The iteration counter updater 27 increments the iteration counter p by one when the count monitoring/iteration control 25 decides to iterate the coherence filtering. In response to this increment, another sequence of the coherence filtering will be started.
The reference signal updater 28 multiplies, for each frequency component, the input frequency domain signals X1(f,K) and X2(f,K) by the coherence filter coefficient coef(f,K,p) calculated by the filter coefficient calculator 24, as defined by the following Expressions (9) and (10), to thereby obtain filtered signals CF_out_1 ch(f,K,p) and CF_out_2 ch(f,K,p). The reference signal updater 28 further sets the filtered signals CF_out_1 ch(f,K,p) and CF_out_2 ch(f,K,p) thus obtained as reference signals Ref_1 ch(f,K,p) and Ref_2 ch(f,K,p) for the next iteration process, as defined by the following Expressions (11) and (12):
CF_out_—1ch(f,K,p)=X1(f,K)×coef(f,K,p) (9)
CF_out_—2h(f,K,p)=X2(f,K)×coef(f,K,p) (10)
ref_—1ch(f,K,p)=CF_out_—1ch(f,K,p−1) (11)
ref_—2ch(f,K,p)=CF_out_—2ch(f,K,p−1) (12)
The filtered-signal transmitter 29 supplies the IFFT section 13 with either of the filtered signals CF_out_1 ch(f,K,p) and CF_out_2 ch(f,K,p) obtained at the time when the count monitoring/iteration control 25 decides to terminate the iteration of the coherence filtering, in the form of iterative coherence filtering signal Y(f,K). In addition, the filtered-signal transmitter 29 increments K by one so as to start successive frame processing.
Well, a description will be made about the operation of the signal processor 1 according to the first embodiment by referring to the drawings, that is, firstly about overall operation, and then about a detailed operation conducted in the iterative coherence filtering processor 12.

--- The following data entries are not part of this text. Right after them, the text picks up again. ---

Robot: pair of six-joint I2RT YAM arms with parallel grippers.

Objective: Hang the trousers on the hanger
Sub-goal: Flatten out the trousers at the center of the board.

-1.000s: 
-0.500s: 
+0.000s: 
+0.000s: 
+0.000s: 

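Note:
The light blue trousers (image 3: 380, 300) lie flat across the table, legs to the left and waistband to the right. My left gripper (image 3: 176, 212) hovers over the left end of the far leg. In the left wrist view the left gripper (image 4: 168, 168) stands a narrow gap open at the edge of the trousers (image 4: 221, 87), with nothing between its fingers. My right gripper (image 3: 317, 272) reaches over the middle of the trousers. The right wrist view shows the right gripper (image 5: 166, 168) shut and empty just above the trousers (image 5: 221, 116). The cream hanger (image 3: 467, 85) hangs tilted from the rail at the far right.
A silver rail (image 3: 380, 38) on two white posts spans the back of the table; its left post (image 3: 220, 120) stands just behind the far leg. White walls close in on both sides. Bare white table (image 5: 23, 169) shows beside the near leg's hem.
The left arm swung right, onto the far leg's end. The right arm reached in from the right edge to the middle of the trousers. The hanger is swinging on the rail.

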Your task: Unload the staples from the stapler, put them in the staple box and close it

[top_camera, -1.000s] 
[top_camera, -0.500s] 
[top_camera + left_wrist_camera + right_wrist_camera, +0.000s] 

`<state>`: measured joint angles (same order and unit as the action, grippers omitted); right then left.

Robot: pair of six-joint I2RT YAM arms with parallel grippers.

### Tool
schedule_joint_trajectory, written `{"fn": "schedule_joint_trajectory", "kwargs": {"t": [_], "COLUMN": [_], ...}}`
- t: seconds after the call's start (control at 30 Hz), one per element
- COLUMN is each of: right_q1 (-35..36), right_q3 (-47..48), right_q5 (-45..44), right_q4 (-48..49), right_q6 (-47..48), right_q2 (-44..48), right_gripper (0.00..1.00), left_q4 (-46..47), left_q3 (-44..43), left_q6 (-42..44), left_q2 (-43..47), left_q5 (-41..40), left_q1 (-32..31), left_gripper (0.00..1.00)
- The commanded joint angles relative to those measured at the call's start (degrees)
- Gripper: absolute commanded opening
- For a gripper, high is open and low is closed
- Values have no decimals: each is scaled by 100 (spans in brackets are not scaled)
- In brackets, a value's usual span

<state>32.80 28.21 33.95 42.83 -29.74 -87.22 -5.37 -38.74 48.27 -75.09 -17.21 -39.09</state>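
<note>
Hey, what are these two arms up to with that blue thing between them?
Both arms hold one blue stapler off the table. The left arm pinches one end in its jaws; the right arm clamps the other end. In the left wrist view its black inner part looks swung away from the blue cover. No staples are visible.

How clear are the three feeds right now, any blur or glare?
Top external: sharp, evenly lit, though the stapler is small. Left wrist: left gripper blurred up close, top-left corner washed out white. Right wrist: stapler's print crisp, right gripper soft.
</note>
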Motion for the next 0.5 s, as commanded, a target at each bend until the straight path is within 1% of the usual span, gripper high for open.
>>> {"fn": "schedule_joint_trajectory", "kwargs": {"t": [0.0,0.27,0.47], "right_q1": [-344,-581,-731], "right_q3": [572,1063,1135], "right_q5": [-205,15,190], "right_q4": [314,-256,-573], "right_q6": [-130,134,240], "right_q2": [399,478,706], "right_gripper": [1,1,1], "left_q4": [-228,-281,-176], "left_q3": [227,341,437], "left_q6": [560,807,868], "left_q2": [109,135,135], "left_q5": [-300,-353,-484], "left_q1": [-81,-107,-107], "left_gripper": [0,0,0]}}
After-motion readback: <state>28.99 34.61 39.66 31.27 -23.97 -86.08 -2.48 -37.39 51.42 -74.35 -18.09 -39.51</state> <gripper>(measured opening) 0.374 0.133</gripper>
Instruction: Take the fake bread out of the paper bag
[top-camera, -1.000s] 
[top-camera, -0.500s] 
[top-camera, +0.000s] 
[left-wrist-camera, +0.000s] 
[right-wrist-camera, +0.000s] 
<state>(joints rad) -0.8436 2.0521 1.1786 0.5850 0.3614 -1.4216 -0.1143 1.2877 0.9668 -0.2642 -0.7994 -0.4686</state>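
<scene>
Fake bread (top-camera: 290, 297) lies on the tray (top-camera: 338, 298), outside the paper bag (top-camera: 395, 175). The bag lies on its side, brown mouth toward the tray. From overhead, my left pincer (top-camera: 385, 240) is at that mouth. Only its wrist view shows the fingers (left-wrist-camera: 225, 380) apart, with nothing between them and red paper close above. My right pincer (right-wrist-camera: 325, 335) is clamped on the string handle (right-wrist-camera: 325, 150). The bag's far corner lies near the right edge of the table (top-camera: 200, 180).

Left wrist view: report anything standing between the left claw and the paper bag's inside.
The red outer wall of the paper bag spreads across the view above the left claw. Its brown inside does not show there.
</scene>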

The signals s1(n) and s2(n) in the time domain input from the pair of microphones m1 and m2 are transformed by the FFT section 11 to the frequency domain signals X1(f,K) and X2(f,K), respectively, which are then sent to the iterative coherence filtering processor 12. The iterative coherence filtering processor 12 in turn repeats the coherence filtering a predetermined number of times (M times), and supplies a noise-suppressed signal Y(f,K) obtained by the filtering to the IFFT section 13.
The IFFT section 13 performs the inverse fast Fourier transform on the noise-suppressed signal Y(f,K), namely frequency domain signal, into a time domain signal y(n), and then sends out the obtained signal y(n).

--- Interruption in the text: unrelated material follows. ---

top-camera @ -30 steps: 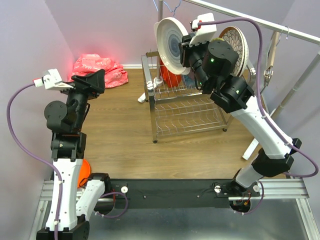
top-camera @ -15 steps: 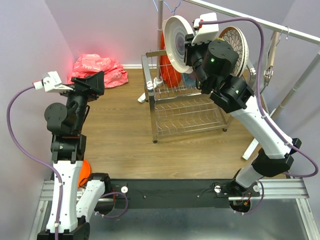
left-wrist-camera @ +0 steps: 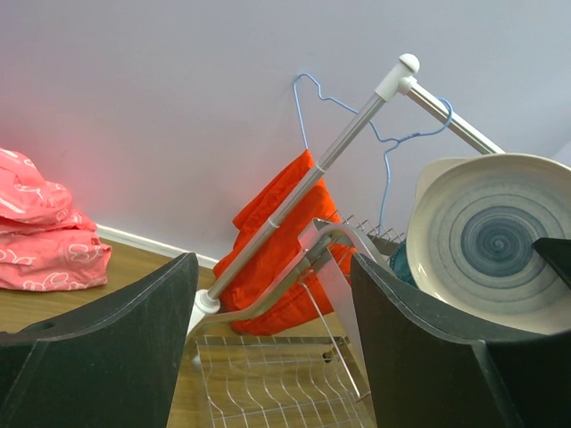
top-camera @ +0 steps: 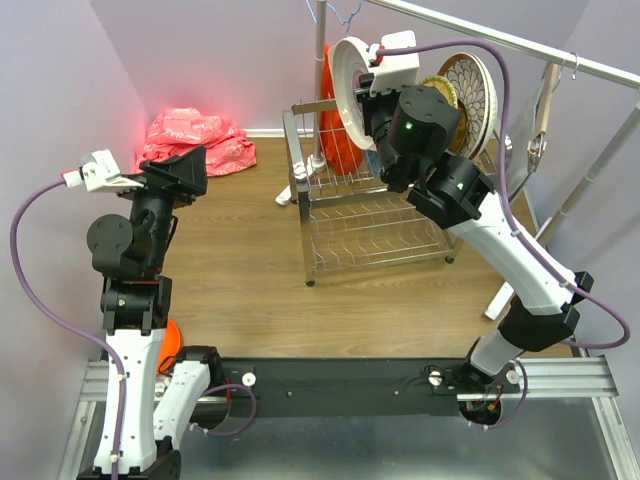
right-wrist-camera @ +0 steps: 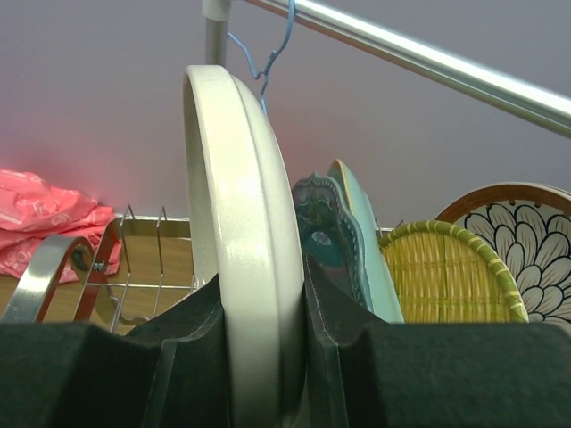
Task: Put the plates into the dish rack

Next, the detailed operation carried out in the iterative coherence filtering processor 12 will be described with reference to FIG. 5. FIG. 5 shows the processing of a frame, this processing being repeatedly conducted frame-by-frame.
When the frame processing is conducted on a new frame and the frequency domain signals X1(f,K) and X2(f,K) of the new frame, i.e. current frame K, are sent from the FFT section 11, the iterative coherence filtering processor 12 initializes the iteration counter to zero and also the reference signals Ref_1 ch(f,K,p) and Ref_2 ch(f,K,p) to the frequency domain signals X1(f,K) and X2(f,K), respectively (Step S1).
Subsequently, the first and second directional signals B1(f,K,p) and B2(f,K,p) are calculated on the basis of the reference signals Ref_1 ch(f,K,p) and Ref_2 ch(f,K,p) by applying Expressions (3) and (4) (Step S2), and in turn the coherence filter coefficient coef(f,K,p) is calculated based on the directional signals B1(f,K,p) and B2(f,K,p) by applying Expression (8) (Step S3).
Then, as represented by Expressions (9) and (10), the input frequency domain signals X1(f,K) and X2(f,K) are respectively multiplied by the coherence filter coefficient coef(f,K,p) for each frequency component to thereby acquire the filtered signals CF_out_1 ch(f,K,p) and CF_out_2 ch(f,K,p) (Step S4).
Subsequently, the iteration counter p is compared with the predetermined maximum iteration value MAX (Step S5).
If the iteration counter p is smaller than the maximum iteration value MAX, the iteration counter p is incremented by one, and the coherence filtering is performed on a new iteration (Step S6). In this case, the previous, filtered signals CF_out_1 ch(f,K,p) and CF_out_2 ch(f,K,p) are set as reference signals Ref_1 ch(f,K,p) and Ref_2 ch(f,K,p) for the new iteration (Step S7), and then the operation moves to the above-described Step S2 to perform the calculation of directional signal.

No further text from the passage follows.